#### Work to be completed
One range is to be output from the listing below, exactly as written: the line with "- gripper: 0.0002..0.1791" to the line with "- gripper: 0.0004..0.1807", both kept.

○ ○ ○ ○ ○ ○ ○

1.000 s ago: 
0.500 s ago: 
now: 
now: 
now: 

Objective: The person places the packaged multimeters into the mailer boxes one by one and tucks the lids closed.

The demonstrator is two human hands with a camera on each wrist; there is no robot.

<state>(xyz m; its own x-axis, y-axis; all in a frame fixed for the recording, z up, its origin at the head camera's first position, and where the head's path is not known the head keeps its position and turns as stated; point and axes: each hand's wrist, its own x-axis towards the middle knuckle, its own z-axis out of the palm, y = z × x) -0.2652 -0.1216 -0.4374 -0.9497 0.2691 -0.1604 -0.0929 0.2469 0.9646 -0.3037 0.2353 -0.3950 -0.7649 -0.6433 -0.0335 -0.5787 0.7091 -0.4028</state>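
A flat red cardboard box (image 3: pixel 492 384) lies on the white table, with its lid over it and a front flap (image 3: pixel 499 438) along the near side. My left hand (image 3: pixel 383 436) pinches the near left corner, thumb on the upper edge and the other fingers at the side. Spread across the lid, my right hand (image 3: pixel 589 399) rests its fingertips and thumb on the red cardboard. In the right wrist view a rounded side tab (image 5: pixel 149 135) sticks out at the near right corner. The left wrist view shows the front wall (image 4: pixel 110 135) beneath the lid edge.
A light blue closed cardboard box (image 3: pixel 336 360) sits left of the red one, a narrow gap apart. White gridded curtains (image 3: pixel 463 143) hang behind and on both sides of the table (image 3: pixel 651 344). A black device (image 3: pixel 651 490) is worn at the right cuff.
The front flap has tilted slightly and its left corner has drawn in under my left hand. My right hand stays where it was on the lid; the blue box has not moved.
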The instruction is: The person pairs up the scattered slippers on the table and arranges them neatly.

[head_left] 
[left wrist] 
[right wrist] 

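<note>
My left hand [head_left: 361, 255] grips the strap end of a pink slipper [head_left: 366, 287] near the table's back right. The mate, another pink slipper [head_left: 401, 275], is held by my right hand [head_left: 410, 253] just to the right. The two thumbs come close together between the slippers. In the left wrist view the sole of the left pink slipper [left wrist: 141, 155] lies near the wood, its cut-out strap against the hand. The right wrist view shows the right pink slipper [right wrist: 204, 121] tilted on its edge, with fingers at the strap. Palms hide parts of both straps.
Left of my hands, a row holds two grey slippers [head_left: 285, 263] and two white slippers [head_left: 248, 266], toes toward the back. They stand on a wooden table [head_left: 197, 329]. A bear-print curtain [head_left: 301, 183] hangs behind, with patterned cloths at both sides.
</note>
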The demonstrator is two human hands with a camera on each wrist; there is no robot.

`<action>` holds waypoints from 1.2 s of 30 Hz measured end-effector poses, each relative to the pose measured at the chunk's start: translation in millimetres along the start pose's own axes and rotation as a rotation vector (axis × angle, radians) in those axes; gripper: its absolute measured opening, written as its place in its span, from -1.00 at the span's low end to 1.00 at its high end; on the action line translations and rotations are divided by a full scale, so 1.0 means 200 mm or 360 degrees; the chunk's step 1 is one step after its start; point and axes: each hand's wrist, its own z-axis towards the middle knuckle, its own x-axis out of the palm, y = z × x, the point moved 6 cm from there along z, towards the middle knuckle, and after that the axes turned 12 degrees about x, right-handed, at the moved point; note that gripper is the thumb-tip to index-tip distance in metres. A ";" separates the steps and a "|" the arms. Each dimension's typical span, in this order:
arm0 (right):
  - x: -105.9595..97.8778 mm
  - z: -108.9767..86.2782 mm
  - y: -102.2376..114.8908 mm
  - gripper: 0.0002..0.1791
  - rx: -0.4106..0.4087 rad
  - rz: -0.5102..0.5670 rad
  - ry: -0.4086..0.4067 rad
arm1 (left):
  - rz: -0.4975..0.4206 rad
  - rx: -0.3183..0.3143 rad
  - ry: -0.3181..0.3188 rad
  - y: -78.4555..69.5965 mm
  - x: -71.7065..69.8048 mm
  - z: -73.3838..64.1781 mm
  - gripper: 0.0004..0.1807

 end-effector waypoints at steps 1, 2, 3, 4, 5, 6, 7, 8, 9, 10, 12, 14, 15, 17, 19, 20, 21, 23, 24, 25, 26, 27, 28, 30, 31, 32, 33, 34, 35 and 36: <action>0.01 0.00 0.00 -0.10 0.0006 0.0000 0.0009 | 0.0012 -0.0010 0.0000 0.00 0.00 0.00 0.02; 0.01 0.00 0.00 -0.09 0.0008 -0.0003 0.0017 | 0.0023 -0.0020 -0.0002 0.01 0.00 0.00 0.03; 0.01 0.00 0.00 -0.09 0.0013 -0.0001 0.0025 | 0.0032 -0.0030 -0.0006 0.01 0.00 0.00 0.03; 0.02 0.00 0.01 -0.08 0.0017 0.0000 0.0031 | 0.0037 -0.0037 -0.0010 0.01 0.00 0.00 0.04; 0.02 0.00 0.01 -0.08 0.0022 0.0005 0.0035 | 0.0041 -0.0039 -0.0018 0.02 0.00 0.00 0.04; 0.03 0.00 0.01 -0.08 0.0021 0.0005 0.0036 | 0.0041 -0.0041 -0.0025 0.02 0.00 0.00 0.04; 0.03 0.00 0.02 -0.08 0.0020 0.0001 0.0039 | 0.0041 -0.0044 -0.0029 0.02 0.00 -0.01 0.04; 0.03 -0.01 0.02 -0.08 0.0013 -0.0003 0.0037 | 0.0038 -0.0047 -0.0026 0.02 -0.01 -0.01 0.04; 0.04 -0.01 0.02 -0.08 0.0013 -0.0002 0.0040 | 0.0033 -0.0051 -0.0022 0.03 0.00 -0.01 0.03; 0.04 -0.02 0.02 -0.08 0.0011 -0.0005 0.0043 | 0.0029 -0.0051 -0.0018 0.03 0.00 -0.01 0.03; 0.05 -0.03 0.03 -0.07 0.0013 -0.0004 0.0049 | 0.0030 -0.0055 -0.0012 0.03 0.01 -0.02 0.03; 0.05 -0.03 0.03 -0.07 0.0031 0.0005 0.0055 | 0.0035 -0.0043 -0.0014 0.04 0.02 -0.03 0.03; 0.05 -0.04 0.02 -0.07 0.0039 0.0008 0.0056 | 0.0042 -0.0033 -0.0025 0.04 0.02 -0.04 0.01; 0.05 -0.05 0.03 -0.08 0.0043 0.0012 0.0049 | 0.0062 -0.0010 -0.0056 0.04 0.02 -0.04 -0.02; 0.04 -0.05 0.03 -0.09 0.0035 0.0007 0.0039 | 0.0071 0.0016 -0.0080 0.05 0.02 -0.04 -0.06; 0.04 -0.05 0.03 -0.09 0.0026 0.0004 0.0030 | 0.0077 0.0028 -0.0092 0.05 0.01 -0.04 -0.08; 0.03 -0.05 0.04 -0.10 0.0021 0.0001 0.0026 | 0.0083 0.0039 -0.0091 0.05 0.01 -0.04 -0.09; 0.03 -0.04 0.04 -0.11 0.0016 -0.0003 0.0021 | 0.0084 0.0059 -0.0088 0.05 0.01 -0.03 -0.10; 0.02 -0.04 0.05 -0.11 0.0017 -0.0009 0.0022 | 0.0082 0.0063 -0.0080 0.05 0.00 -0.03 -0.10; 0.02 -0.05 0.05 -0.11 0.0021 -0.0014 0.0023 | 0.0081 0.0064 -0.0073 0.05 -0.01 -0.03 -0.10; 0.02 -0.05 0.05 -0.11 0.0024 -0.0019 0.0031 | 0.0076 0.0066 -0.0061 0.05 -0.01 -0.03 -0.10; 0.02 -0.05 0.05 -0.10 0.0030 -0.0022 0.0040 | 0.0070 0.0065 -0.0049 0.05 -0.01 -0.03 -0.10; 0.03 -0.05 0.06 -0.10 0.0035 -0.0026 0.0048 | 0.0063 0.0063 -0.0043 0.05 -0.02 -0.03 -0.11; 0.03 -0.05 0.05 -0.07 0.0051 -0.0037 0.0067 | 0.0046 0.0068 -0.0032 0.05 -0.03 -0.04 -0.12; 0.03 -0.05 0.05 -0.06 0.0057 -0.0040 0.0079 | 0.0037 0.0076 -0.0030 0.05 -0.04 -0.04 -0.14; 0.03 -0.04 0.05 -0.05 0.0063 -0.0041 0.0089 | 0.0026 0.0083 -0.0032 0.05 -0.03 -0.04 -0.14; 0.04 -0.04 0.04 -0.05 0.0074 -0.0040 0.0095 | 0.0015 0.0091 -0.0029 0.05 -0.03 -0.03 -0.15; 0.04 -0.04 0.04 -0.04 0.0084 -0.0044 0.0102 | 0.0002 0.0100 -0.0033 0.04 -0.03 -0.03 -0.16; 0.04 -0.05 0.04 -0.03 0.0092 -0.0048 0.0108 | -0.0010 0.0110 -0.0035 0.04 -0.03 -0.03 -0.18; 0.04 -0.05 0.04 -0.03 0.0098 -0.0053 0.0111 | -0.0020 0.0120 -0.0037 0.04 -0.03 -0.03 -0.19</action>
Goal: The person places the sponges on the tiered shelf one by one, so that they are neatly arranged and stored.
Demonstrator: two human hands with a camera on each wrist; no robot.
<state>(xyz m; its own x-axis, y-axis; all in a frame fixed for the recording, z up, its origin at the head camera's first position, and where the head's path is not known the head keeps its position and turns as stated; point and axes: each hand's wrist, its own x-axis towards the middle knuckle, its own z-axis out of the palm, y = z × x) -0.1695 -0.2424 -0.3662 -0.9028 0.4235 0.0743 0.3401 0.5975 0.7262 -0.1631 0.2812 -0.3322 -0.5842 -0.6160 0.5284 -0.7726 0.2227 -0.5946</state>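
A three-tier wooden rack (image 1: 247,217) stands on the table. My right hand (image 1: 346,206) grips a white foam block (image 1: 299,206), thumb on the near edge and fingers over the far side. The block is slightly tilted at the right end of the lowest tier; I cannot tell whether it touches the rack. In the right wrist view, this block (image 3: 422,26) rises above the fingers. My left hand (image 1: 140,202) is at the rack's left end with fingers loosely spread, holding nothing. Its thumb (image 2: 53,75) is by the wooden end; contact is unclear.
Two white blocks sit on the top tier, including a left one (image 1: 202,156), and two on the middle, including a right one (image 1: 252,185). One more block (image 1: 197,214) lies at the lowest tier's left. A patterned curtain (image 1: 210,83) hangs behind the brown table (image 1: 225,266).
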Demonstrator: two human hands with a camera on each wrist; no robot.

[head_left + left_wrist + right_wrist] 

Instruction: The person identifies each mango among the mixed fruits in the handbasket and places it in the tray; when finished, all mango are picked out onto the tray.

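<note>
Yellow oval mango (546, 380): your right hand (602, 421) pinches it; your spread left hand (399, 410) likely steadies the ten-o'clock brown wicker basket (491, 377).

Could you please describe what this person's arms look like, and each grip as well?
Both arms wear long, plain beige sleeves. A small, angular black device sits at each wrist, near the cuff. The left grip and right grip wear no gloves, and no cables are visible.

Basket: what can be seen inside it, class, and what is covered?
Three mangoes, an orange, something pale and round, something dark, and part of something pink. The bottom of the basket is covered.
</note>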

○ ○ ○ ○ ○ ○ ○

#### Solution for this task
  - gripper: 0.0002..0.1791
  - rx: -0.4106..0.4087 rad
  - rz: -0.5102..0.5670 rad
  - ry: -0.4086..0.4067 rad
arm1 (left):
  - rz: -0.4975..0.4206 rad
  - rx: -0.3183..0.3143 rad
  - ry: -0.3181..0.3188 rad
  - y: -78.4555..69.5965 mm
  - x: -71.7065..69.8048 mm
  - z: -73.3838..64.1781 mm
  - gripper: 0.0004..0.1807

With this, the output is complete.